Retrieve every line of the data holding the word "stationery".
****
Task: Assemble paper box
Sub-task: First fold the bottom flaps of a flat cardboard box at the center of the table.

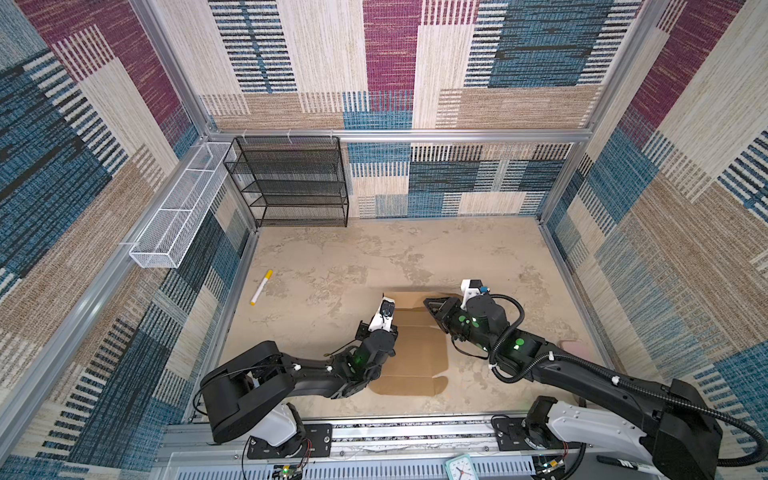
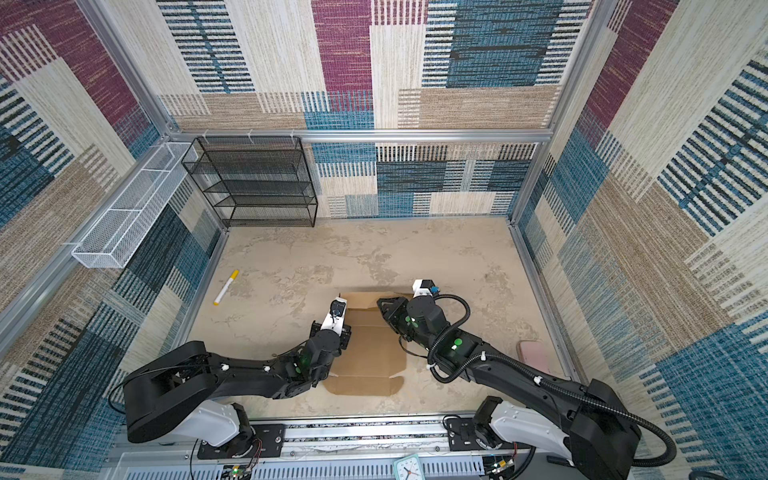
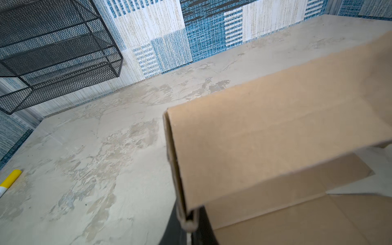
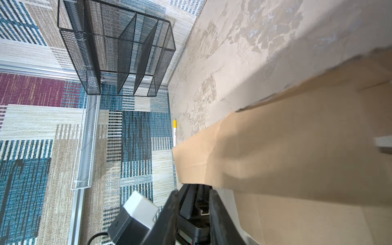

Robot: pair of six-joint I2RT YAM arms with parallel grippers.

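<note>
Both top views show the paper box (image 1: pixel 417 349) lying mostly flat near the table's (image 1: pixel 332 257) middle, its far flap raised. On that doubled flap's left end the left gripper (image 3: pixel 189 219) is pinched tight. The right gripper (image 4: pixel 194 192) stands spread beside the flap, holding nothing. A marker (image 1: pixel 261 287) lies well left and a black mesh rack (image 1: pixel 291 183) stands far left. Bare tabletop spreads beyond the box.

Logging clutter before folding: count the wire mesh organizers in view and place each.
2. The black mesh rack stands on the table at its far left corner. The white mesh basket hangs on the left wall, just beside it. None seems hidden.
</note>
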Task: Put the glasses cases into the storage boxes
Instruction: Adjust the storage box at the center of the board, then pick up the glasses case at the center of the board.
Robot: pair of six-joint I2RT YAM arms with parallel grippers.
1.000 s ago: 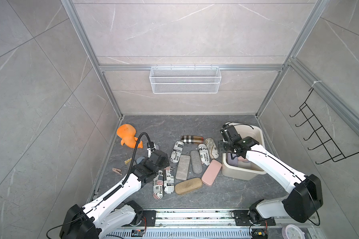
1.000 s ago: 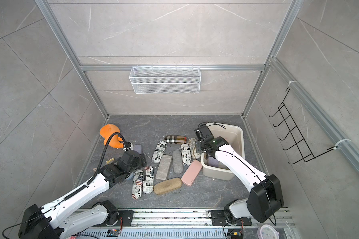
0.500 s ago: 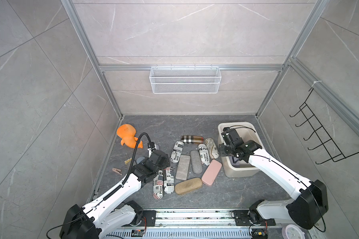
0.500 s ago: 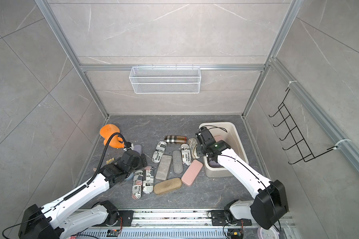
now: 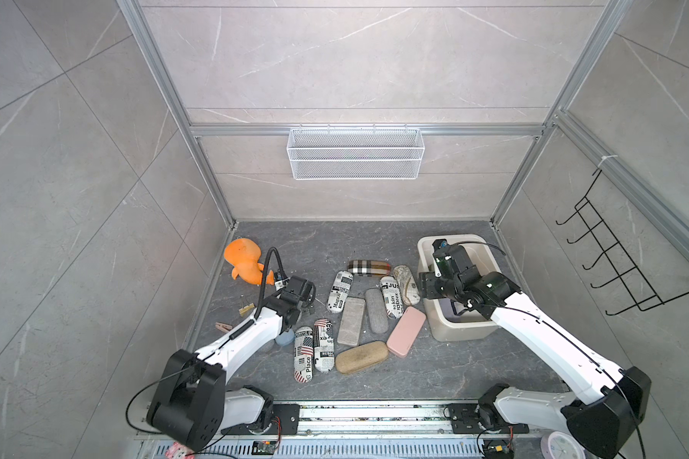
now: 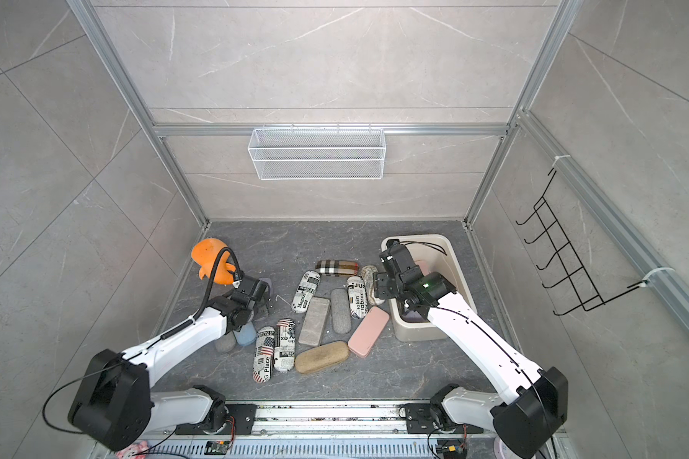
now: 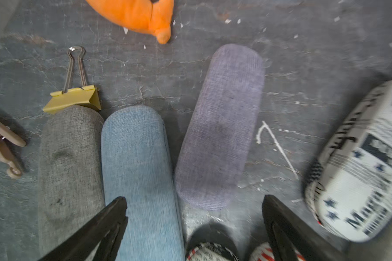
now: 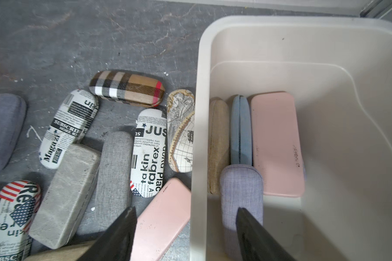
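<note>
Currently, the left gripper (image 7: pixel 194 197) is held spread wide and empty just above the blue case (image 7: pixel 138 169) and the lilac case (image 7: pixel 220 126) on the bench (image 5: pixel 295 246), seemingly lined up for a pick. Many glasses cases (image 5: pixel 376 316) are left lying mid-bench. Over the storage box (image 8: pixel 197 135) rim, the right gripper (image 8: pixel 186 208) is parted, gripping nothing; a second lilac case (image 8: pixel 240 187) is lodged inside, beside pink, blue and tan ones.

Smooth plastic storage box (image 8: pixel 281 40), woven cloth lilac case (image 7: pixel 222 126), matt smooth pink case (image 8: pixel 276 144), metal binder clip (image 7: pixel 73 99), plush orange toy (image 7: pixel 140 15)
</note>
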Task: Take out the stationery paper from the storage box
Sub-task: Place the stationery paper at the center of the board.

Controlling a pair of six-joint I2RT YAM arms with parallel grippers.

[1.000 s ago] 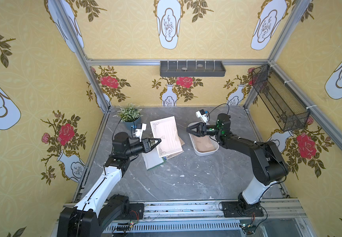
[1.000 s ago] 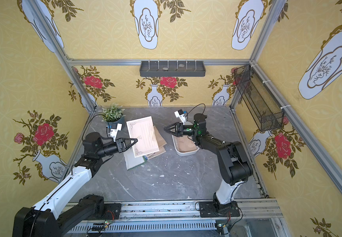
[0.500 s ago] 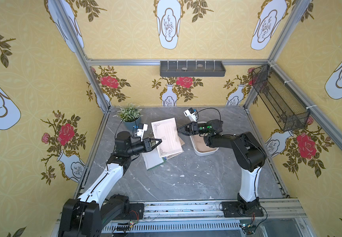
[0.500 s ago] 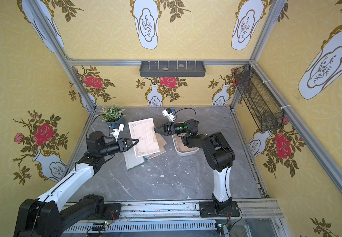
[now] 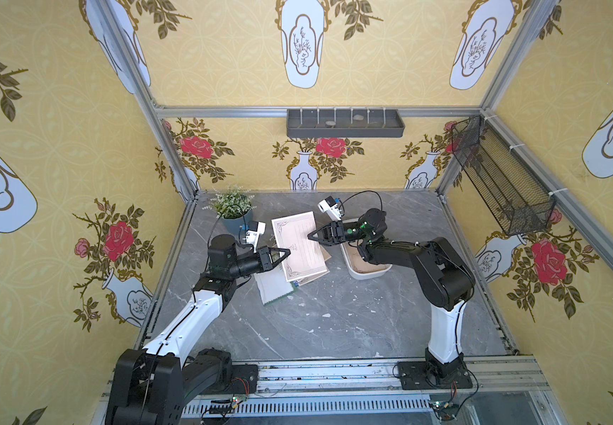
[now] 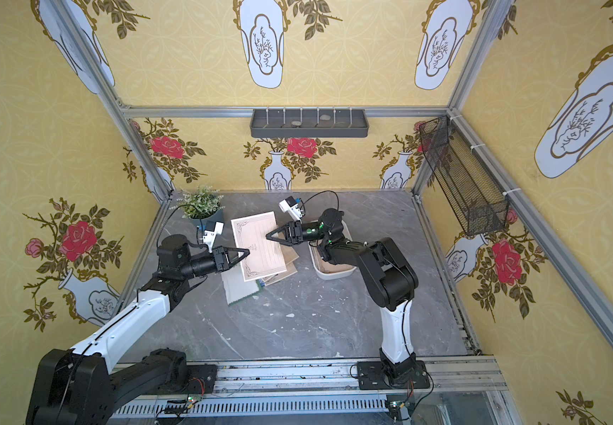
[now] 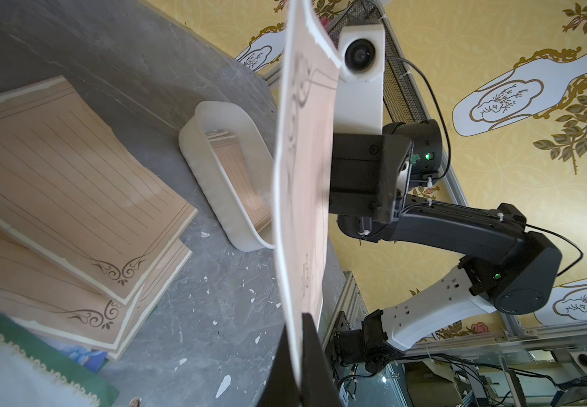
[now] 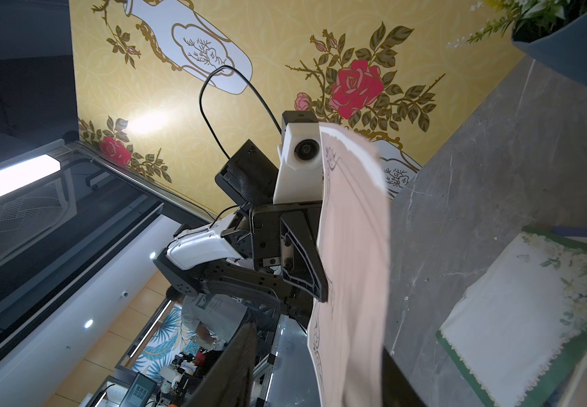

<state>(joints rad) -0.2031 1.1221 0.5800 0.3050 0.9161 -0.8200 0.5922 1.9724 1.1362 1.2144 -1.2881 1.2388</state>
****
WRITTEN SOLUTION »
Task: Take out the stationery paper from the storage box
Sub-task: Place the stationery paper at the center of the board.

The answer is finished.